▶ _ABOUT THIS EXERCISE_: Go from the first line below to the one with "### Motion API" and print each line exactly.

▶ _RECORD EXCERPTS_:
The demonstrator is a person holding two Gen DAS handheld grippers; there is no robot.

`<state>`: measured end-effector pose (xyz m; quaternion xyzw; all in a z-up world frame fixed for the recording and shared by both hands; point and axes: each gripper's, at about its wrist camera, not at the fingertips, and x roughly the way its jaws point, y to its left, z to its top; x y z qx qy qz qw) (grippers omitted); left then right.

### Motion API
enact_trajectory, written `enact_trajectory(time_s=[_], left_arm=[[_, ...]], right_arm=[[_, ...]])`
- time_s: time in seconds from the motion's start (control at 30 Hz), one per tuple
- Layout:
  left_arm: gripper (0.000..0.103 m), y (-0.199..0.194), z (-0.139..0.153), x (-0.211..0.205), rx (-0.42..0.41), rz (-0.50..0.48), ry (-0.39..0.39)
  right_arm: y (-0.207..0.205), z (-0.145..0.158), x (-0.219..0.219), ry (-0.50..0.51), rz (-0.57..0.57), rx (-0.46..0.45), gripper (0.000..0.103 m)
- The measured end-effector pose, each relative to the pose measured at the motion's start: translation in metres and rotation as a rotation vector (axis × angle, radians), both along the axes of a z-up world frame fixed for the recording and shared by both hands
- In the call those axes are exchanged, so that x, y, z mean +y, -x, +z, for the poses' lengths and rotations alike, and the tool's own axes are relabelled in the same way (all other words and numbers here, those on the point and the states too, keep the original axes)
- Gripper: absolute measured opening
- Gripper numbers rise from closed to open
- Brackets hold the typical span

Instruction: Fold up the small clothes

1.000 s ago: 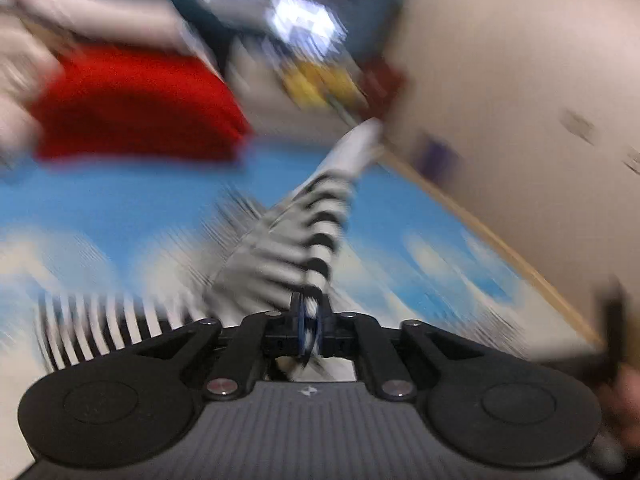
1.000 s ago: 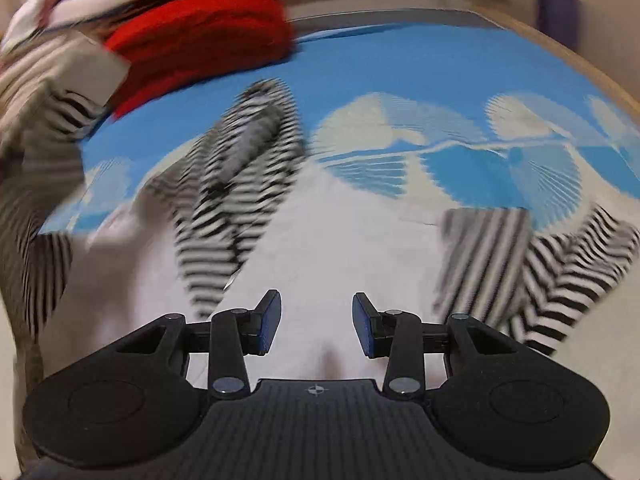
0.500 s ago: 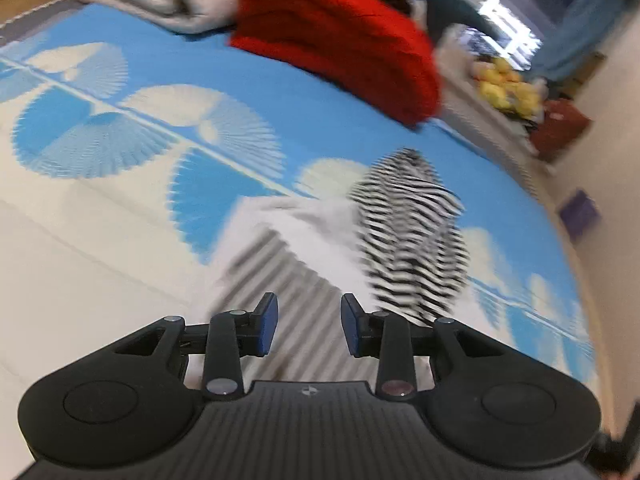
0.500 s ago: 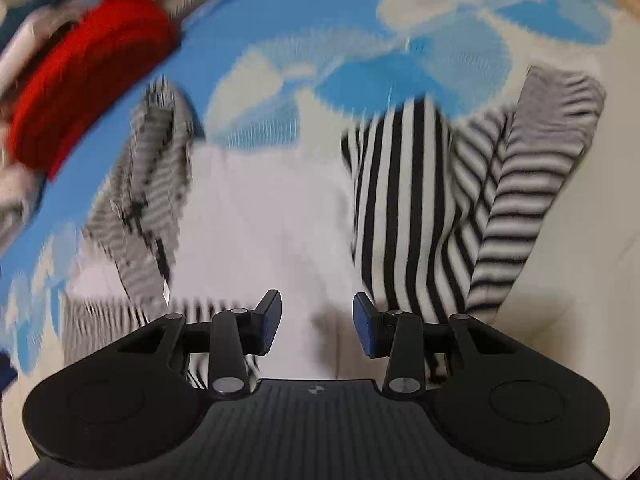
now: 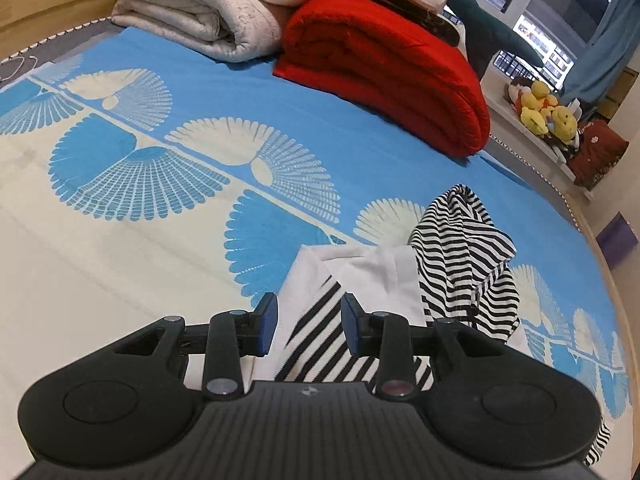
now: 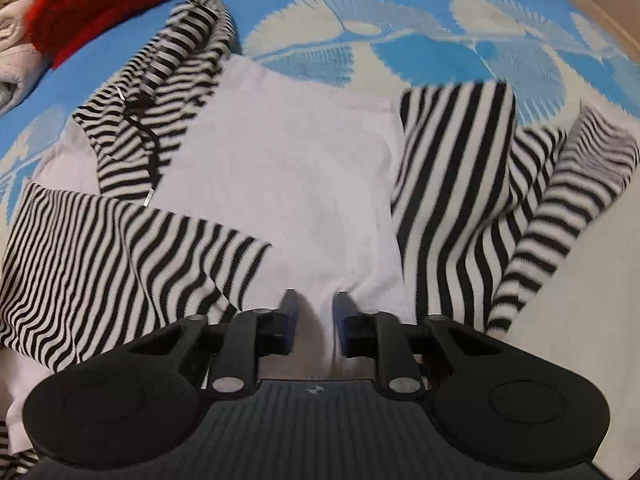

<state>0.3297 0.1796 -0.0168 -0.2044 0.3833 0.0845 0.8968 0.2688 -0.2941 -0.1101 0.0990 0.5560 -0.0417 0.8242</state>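
Note:
A small hooded top lies on the bed: white body, black-and-white striped hood, one striped sleeve folded across the left, the other striped part at the right. In the left wrist view the hood lies ahead to the right and the white body just beyond the fingers. My left gripper is open and empty above the garment's edge. My right gripper is partly open, its fingers either side of a pinch of the white hem.
The bed has a blue-and-cream fan-patterned cover. A folded red blanket and a grey-white quilt are stacked at the far end. Yellow plush toys sit on a sill beyond. The bed's wooden edge runs at the right.
My left gripper let go of the striped sleeve and opened, then pulled back over the garment. My right gripper moved down to the white hem and narrowed around it.

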Motion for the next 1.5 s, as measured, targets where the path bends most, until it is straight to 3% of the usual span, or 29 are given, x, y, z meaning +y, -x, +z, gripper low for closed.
enact_trajectory(time_s=[0.03,0.1,0.3,0.37,0.47,0.57,0.63,0.77,0.83,0.9,0.97,1.03,1.13,1.23,1.3,1.37,1.5], left_arm=[[0.037,0.000,-0.001,0.001,0.002,0.004,0.001],[0.037,0.000,-0.001,0.004,0.004,0.011,0.006],[0.037,-0.002,-0.002,-0.001,-0.001,-0.004,0.012],[0.037,-0.003,-0.002,-0.004,0.000,-0.016,0.009],[0.037,-0.004,-0.004,-0.007,0.005,-0.029,0.007],[0.037,-0.005,-0.004,-0.010,0.009,-0.034,0.011],[0.040,-0.006,-0.005,-0.014,0.013,-0.045,0.013],[0.042,-0.008,-0.006,-0.024,0.027,-0.092,0.006],[0.042,-0.009,-0.009,-0.031,0.041,-0.125,0.010],[0.042,-0.011,-0.014,-0.041,0.061,-0.178,0.027],[0.042,-0.014,-0.021,-0.060,0.090,-0.269,0.066],[0.042,-0.015,-0.027,-0.090,0.114,-0.384,0.072],[0.042,-0.010,-0.037,-0.144,0.141,-0.565,0.088],[0.044,0.001,-0.048,-0.199,0.172,-0.727,0.086],[0.045,0.010,-0.055,-0.227,0.183,-0.811,0.062],[0.046,0.021,-0.065,-0.252,0.197,-0.884,0.022],[0.046,0.034,-0.077,-0.283,0.209,-0.928,-0.034]], right_arm=[[0.000,0.000,-0.003,-0.004,-0.013,-0.002,0.004],[0.002,0.005,-0.012,-0.048,-0.047,-0.042,0.003],[0.007,0.069,-0.022,-0.169,-0.028,-0.393,0.001],[0.005,0.083,-0.027,-0.187,-0.025,-0.443,0.001],[-0.002,0.081,-0.019,-0.079,0.022,-0.341,0.003],[-0.008,0.056,-0.020,0.007,-0.007,-0.193,0.005],[-0.006,0.042,-0.033,0.001,-0.088,-0.118,0.006],[-0.001,0.024,-0.053,-0.010,-0.159,-0.041,0.023],[0.004,0.019,-0.058,0.003,-0.173,-0.022,0.023],[0.008,0.015,-0.060,-0.002,-0.162,-0.005,0.026],[0.012,0.011,-0.059,0.028,-0.138,0.022,0.039],[0.015,0.002,-0.057,0.051,-0.101,0.064,0.041],[0.024,-0.006,-0.058,0.038,-0.056,0.106,0.038],[0.036,-0.003,-0.056,-0.004,0.016,0.080,0.000],[0.044,0.001,-0.060,-0.056,0.042,0.067,0.000],[0.052,0.007,-0.063,-0.036,0.079,0.041,0.000],[0.065,0.019,-0.084,-0.030,0.057,0.046,0.000]])
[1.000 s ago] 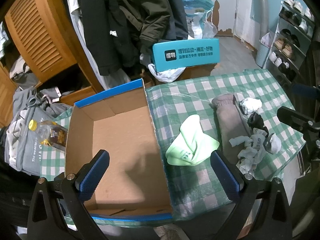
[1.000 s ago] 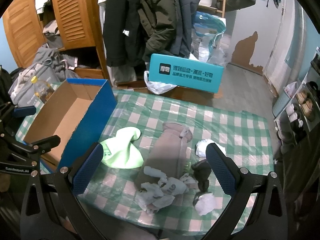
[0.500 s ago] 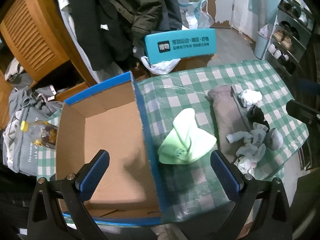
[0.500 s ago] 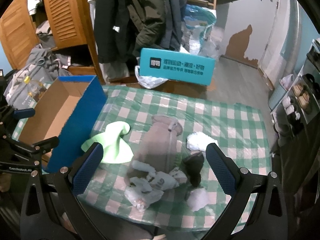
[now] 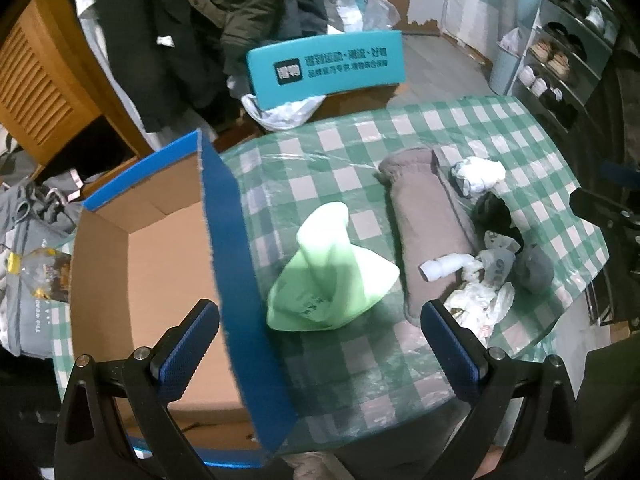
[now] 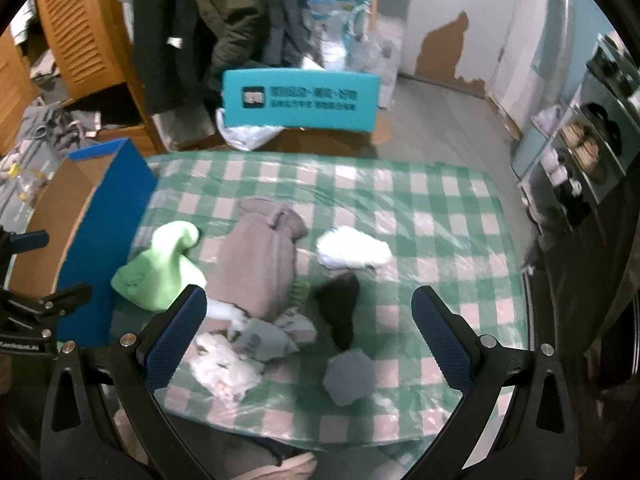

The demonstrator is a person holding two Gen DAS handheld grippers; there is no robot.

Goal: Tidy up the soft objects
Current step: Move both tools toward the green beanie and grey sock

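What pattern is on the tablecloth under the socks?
The tablecloth is a green and white check under clear plastic, and it shows best in the right wrist view.

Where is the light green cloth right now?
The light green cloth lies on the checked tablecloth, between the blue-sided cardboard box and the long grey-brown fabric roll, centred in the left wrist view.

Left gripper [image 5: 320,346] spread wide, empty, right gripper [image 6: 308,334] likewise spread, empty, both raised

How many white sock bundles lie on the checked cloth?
2, possibly more: one white bundle right of the grey roll, one crumpled white pile at the near edge; others may hide in that heap.
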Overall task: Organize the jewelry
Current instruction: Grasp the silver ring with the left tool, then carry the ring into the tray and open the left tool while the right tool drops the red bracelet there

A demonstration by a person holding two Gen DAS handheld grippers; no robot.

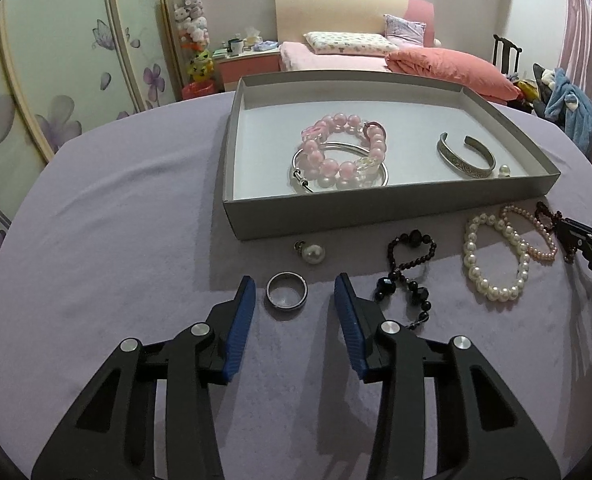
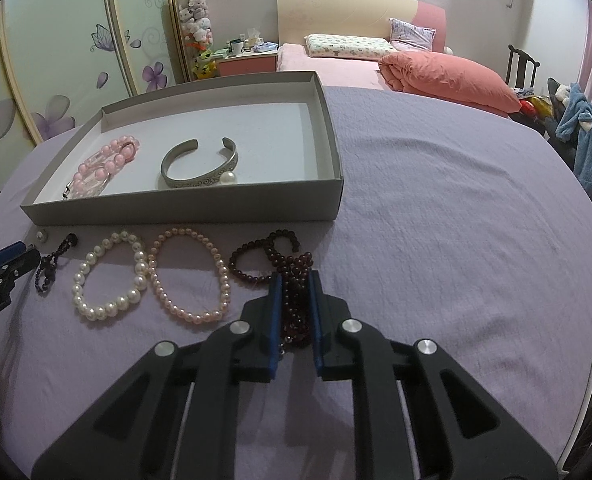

▶ _ANSWER BELOW_:
The demonstrator is a person holding two Gen DAS handheld grippers; there is no robot.

`<state>`: measured end-effector pose (xyz m; quaternion xyzw; all in a z-up world frame fixed for the recording and shared by both hands; point and axes: each gripper's, at about its wrist camera, not at the fingertips, and x roughly the way its jaws point, y to its left, z to its top; x y z qx qy qz qw) (grippers omitted); left then right.

### Motion API

The response to this exercise is finished.